*Assigned task:* The response should contain every entry, reproduced exactly.

Stored data
+++

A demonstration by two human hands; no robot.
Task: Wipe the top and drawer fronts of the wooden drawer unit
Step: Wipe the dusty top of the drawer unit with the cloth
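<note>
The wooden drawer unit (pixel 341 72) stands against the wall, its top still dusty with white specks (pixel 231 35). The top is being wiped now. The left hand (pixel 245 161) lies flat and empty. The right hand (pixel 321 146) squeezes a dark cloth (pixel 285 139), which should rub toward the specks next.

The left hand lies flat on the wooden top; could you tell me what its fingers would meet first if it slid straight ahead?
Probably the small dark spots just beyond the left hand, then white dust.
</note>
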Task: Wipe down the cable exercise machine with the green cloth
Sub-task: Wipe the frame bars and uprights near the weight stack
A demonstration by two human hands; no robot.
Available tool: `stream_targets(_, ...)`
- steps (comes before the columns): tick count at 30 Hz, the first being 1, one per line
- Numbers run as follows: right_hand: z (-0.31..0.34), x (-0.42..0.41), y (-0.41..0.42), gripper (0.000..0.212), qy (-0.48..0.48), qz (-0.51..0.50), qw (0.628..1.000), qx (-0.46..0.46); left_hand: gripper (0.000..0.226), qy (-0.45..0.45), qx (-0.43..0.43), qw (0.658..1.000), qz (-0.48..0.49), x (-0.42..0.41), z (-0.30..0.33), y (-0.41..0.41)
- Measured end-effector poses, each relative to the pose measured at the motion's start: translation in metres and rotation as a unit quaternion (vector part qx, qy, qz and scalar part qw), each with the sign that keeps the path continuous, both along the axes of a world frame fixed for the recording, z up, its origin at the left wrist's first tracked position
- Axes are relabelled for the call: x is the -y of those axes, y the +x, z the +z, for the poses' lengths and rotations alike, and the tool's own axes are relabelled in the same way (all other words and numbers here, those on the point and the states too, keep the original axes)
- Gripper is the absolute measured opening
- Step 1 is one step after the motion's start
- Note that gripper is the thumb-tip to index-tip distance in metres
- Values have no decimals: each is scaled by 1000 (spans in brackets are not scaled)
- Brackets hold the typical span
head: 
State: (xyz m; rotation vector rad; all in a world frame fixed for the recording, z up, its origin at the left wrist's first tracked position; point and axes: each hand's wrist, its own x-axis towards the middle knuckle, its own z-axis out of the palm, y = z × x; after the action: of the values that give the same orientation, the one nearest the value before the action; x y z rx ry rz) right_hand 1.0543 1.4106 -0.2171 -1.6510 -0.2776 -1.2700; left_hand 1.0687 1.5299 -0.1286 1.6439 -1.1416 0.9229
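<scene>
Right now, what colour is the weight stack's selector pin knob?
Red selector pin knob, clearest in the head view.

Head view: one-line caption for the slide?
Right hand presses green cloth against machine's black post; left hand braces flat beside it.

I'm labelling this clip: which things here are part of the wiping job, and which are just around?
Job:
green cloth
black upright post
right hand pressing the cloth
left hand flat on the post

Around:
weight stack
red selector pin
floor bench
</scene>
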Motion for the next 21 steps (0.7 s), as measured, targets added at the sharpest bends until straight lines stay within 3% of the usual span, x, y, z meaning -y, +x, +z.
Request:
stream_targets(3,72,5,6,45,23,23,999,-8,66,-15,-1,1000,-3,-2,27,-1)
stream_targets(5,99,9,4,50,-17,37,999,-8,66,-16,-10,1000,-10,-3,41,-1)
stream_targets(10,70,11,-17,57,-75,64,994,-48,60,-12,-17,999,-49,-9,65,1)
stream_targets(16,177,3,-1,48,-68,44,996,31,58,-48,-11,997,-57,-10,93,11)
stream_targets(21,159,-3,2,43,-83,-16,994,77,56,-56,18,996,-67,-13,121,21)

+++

*Result of the exercise:*
A demonstration by two human hands; no robot.
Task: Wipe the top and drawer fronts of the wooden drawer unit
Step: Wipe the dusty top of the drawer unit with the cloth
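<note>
The wooden drawer unit (pixel 341 72) stands against the wall, its top still dusty with white specks (pixel 231 35). The top is being wiped now. The left hand (pixel 245 161) lies flat and empty. The right hand (pixel 321 146) squeezes a dark cloth (pixel 285 139), which should rub toward the specks next.

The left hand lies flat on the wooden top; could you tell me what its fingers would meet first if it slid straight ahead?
Probably the small dark spots just beyond the left hand, then white dust.
</note>
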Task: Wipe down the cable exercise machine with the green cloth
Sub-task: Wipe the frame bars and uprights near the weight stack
A demonstration by two human hands; no robot.
Available tool: `stream_targets(_, ...)`
- steps (comes before the columns): tick count at 30 Hz, the first being 1, one per line
- Numbers run as follows: right_hand: z (-0.31..0.34), x (-0.42..0.41), y (-0.41..0.42), gripper (0.000..0.212), qy (-0.48..0.48), qz (-0.51..0.50), qw (0.628..1.000), qx (-0.46..0.46); left_hand: gripper (0.000..0.226), qy (-0.45..0.45), qx (-0.43..0.43), qw (0.658..1.000), qz (-0.48..0.49), x (-0.42..0.41), z (-0.30..0.33), y (-0.41..0.41)
- Measured end-effector poses, each relative to the pose measured at the motion's start: translation in metres and rotation as a unit quaternion (vector part qx, qy, qz and scalar part qw), each with the sign that keeps the path continuous, both along the axes of a world frame fixed for the recording, z up, its origin at the left wrist's first tracked position
- Axes are relabelled for the call: x is the -y of those axes, y the +x, z the +z, for the poses' lengths and rotations alike, and the tool's own axes are relabelled in the same way (all other words and numbers here, those on the point and the states too, keep the original axes)
- Gripper is the absolute measured opening
- Step 1 is one step after the motion's start
- Note that gripper is the thumb-tip to index-tip distance in metres
- Values have no decimals: each is scaled by 1000 (spans in brackets are not scaled)
- Brackets hold the typical span
head: 
State: (xyz m; rotation vector rad; all in a world frame fixed for the recording, z up, its origin at the left wrist's first tracked position; point and axes: each hand's wrist, its own x-axis towards the middle knuckle, its own z-axis out of the palm, y = z × x; after the action: of the values that give the same orientation, the one nearest the value before the action; x y z rx ry rz) right_hand 1.0543 1.4106 -0.2171 -1.6510 -0.2776 -1.2700; left_hand 1.0687 1.5299 -0.1286 1.6439 -1.1416 0.9229
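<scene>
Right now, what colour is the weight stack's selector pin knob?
Red selector pin knob, clearest in the head view.

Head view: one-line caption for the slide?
Right hand presses green cloth against machine's black post; left hand braces flat beside it.

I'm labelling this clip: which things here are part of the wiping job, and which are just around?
Job:
green cloth
black upright post
right hand pressing the cloth
left hand flat on the post

Around:
weight stack
red selector pin
floor bench
</scene>
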Motion for the next 21 steps (0.7 s), as measured, targets added at the sharpest bends until straight lines stay within 3% of the usual span, x, y, z meaning -y, +x, +z.
Request:
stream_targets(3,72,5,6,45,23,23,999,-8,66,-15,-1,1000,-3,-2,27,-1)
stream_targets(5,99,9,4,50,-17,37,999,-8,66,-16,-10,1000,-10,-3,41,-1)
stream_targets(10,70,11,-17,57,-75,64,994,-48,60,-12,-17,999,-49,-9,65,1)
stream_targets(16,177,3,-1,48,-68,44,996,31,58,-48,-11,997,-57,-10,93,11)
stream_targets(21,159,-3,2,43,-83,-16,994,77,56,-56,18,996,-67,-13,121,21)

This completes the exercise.